This I Believe

Daniela - San Antonio, Texas
Entered on April 9, 2007
Age Group: 30 - 50

I believe I can survive

I believe I can survive my daughters’ teenage years. I have watched my bouncy, happy, giggly, little girl turn into a dragon that spits fire. Who would have thought that teenage hormones would change a girl so much? I tell my dad and he just kind of laughs, and says now you know what I went through with three girls. I wonder how he did survive with three girls. For some reason, my daughter seems to think she knows it all. I wish I could have been that smart at her age. At first, I thought what did I do wrong. However, as I sit back and watch other girls her age, I realize it is the next phase in life I am going through with her.

Since she is now sixteen, she is old enough to get her drivers permit. The idea of her in a car driving down the road terrifies me. How can she handle a car when she cannot even handle her room? Girls her age usually only have a couple of things on their minds boys, cell phones, and friends. You add in a car and it just makes a bad combination. To bad, they cannot change drivers’ age to eighteen.

My daughter loves to go shopping, but what teenage girl does not. If you just happen to mention the word “job”, you would have thought I asked her to pull every tooth out of her mouth. To her and her friends that is a three-lettered bad word. If she does happen to mention getting a job, it is working with me. Now that would drive me crazy, having her around twenty-four hours a day. Do not get me wrong I love my daughter, but I need a break from my daughter every once in awhile.

Then there is the drama of a teenage girl, the difficulties of friendship, and finding out who really is your friend. We went through a phase where she just was not happy. I made an appointment with her doctor, and he says Dani welcome to the age of adolescent. That was not a good enough reason for me, I kept telling myself, or maybe I even convinced myself that there had to be something wrong with her. I then requested an appointment with a counselor, and once again heard, Dani, its called being an adolescent. I had my daughter see her for two months just in case there was something, only to find out that she is normal. The only thing that will cure her is time; she will out grow it. To bad they do not make a “miracle grow” for this. I think I will just have to be patient and help her through this tough time.

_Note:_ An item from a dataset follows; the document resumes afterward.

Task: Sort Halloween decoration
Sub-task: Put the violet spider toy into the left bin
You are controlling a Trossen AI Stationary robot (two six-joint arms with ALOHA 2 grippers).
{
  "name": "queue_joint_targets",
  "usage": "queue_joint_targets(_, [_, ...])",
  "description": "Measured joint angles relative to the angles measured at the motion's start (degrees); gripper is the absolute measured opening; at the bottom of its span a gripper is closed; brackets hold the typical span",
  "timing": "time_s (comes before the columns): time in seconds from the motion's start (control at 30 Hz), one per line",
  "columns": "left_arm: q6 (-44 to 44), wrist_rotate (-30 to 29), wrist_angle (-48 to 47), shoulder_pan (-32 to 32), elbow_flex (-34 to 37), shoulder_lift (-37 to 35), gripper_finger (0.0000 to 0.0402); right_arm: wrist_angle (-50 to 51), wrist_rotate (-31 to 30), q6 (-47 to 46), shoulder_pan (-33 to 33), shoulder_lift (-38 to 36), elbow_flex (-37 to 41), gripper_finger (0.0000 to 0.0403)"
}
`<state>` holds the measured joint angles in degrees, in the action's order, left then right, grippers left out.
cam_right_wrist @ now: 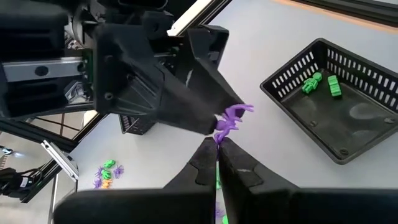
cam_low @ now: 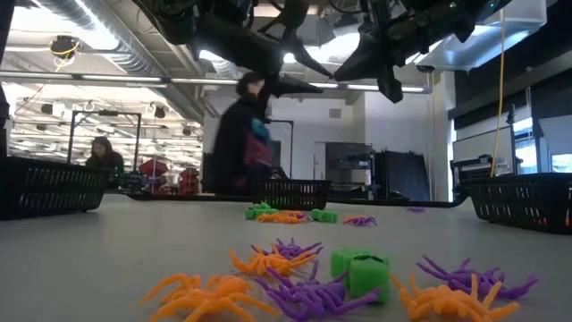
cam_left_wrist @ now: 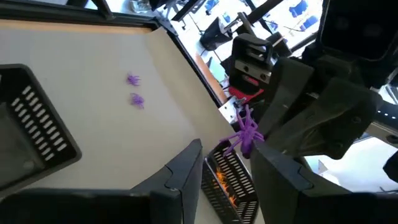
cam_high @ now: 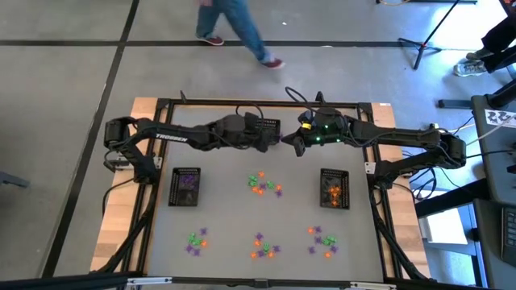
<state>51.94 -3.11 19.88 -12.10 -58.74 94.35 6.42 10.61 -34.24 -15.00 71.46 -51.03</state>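
Note:
A purple plastic spider [cam_right_wrist: 231,118], one of the Halloween decorations, hangs in the air above the far middle of the table. My right gripper [cam_right_wrist: 217,142] [cam_high: 295,146] reaches in from the table's right and is shut on it. My left gripper [cam_left_wrist: 229,151] [cam_high: 279,138] comes from the left and stands open, with a finger on each side of the spider [cam_left_wrist: 247,132]. Piles of purple, green and orange trinkets lie at the table's centre [cam_high: 262,184] and along its near edge [cam_high: 264,247]. My right gripper pinches the spider's lower legs [cam_right_wrist: 221,132] between its two fingertips, slanting slightly down from the table's right. The body sticks out beyond the tips, lifted clear of the table. My left gripper: one dark finger [cam_right_wrist: 205,106] lies close against the spider; whether it touches I cannot tell.
A black mesh basket [cam_high: 186,187] with purple pieces stands at the left, one with orange pieces [cam_high: 334,188] at the right. A third basket [cam_right_wrist: 329,99], holding green pieces, lies below the arms. Two purple spiders [cam_left_wrist: 135,90] lie loose. A person [cam_high: 234,24] walks beyond the table.

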Motion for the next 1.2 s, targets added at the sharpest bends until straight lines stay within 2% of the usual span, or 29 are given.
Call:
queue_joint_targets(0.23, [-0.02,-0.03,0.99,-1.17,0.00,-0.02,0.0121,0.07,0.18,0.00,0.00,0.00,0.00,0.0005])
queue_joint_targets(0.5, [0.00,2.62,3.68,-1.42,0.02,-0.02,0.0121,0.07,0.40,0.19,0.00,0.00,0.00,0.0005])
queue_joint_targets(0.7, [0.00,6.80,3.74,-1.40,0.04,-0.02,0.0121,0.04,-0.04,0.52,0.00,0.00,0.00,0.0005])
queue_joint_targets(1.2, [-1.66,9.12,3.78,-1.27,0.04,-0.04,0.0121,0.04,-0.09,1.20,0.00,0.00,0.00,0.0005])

When my friends ask how I keep my sanity with my teenager, I just tell them that I count down the years. However, the years are not going quick enough. Therefore, when the dragon does come out, I try to stay out of her way, or I give her my favorite look, which she really dislikes, usually this works. I think sometimes she does not realize what she is doing or saying. I believe I will make it through, and I will somehow survive my daughters’ teenage years. I only have two more years, but who is counting. Other parents before me have done it, and are still around to tell the survival tale of a teenage. When my daughter is “normal”, we have so much fun together. What I have learned though, is that girls need a lot of patience and understanding at this age. I went through it at her age and my dad is still here to talk about it, now he just laughs.